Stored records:
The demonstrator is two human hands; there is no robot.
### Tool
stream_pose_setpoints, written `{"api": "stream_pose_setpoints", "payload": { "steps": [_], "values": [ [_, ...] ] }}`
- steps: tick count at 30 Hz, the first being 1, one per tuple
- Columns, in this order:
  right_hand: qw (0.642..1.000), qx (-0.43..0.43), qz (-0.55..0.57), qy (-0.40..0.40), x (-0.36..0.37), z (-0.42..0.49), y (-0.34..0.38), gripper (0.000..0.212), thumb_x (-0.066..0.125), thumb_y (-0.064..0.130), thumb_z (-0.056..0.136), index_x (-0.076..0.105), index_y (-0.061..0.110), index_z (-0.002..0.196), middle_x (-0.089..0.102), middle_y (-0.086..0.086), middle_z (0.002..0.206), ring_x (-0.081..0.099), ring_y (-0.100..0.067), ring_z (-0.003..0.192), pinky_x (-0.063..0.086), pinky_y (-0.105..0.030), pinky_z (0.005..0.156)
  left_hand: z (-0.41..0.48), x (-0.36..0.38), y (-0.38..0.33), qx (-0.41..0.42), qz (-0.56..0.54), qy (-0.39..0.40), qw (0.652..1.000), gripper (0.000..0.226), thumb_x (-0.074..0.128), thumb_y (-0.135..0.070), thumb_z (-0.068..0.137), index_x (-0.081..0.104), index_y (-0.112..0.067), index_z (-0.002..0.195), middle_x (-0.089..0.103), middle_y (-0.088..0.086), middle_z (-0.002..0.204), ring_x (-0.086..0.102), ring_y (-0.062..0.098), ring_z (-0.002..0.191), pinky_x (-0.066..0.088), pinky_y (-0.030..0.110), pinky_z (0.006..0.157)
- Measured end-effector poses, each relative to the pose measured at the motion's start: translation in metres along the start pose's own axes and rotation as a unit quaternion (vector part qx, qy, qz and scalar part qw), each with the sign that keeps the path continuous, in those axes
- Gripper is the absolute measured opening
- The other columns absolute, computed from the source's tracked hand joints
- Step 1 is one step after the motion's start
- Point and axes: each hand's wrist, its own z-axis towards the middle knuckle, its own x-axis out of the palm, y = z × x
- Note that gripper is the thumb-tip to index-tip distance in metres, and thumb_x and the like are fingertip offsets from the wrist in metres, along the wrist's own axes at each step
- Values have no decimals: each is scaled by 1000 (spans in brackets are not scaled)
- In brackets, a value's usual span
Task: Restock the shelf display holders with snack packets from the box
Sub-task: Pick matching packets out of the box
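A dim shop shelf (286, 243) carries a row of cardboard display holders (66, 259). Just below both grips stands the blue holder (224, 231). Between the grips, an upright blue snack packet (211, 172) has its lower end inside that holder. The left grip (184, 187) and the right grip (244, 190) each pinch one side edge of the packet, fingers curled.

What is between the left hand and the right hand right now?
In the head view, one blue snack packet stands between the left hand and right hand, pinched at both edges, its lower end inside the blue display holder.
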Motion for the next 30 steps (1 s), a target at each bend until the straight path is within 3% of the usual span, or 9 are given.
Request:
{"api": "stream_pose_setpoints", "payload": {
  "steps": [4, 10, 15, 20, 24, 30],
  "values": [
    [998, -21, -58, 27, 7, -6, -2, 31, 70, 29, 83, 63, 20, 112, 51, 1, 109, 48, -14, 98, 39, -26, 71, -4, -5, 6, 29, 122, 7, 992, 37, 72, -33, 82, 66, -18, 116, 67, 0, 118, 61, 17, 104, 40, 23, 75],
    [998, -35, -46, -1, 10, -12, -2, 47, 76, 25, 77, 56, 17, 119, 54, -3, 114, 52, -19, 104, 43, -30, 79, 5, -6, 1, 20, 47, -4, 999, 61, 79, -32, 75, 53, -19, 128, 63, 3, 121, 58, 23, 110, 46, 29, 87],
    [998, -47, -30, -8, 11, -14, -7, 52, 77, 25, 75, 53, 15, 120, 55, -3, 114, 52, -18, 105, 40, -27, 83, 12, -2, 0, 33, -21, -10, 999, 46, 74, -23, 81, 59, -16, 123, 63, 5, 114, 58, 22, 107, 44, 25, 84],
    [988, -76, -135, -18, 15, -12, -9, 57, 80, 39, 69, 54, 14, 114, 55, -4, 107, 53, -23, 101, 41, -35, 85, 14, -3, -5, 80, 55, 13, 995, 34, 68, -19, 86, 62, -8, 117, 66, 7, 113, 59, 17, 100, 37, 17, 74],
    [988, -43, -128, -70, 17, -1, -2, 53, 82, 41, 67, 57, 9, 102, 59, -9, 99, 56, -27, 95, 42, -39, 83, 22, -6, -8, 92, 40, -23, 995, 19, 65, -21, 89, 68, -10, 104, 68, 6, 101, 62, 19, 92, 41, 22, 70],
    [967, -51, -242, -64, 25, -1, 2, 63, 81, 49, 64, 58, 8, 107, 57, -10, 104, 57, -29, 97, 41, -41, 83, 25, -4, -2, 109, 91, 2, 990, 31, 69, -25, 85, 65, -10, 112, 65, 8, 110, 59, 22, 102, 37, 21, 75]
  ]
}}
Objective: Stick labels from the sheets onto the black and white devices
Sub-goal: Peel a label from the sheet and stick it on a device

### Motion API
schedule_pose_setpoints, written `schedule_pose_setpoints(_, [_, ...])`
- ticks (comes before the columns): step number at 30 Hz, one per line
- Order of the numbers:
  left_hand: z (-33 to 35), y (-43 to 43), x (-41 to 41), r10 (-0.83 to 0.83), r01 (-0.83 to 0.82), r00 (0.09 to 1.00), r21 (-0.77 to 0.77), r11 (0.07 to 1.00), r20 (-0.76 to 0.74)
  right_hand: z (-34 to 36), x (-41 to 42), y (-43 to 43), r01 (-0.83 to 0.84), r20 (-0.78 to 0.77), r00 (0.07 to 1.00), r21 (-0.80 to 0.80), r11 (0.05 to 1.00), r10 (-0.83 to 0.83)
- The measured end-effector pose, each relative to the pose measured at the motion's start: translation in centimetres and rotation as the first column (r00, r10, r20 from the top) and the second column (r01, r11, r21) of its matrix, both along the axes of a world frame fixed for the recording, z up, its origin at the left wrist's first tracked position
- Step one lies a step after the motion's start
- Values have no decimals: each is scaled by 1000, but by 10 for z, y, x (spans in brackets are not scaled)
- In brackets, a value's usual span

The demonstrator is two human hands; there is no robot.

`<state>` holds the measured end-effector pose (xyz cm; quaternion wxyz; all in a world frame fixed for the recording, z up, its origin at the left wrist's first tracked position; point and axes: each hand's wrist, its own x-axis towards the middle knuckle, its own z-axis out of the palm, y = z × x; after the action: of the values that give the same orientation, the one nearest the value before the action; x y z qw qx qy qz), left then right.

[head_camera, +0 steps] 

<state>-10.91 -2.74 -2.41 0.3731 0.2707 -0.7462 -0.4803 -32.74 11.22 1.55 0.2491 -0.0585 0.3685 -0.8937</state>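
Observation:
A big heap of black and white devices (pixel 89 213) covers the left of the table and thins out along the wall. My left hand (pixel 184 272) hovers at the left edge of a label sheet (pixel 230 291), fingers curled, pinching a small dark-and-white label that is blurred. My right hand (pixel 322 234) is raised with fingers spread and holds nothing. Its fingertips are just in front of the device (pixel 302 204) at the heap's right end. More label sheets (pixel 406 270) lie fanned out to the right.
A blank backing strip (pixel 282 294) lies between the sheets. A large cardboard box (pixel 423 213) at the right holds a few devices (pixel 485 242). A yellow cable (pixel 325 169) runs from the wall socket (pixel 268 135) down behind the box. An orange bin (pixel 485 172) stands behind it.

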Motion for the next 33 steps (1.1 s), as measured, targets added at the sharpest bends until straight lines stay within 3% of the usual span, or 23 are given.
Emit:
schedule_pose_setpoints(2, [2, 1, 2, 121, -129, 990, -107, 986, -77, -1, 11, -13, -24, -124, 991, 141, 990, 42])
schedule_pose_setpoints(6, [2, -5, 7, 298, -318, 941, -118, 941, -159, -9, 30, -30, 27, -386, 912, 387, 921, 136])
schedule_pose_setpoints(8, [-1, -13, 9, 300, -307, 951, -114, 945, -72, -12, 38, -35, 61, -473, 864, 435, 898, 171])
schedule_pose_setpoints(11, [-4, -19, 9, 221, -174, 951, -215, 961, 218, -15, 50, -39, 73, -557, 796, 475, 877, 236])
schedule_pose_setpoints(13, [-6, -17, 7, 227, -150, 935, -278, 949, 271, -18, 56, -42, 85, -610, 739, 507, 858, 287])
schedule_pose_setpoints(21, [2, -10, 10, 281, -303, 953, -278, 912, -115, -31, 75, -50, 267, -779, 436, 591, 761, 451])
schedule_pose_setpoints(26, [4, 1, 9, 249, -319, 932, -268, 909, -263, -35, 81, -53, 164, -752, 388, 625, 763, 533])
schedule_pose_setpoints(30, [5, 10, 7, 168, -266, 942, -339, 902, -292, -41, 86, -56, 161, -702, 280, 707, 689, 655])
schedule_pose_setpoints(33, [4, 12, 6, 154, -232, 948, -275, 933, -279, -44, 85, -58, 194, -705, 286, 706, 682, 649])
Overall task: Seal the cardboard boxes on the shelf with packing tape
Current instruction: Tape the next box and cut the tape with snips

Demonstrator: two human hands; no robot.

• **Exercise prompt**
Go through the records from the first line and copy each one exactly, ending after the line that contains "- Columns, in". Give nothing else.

• **Answer to this task**
The demonstrator is two human hands; there is no robot.
### Tool
stream_pose_setpoints, written `{"api": "stream_pose_setpoints", "payload": { "steps": [_], "values": [ [_, ...] ] }}`
- steps: tick count at 30 Hz, the first being 1, one per tuple
- Columns, in this order:

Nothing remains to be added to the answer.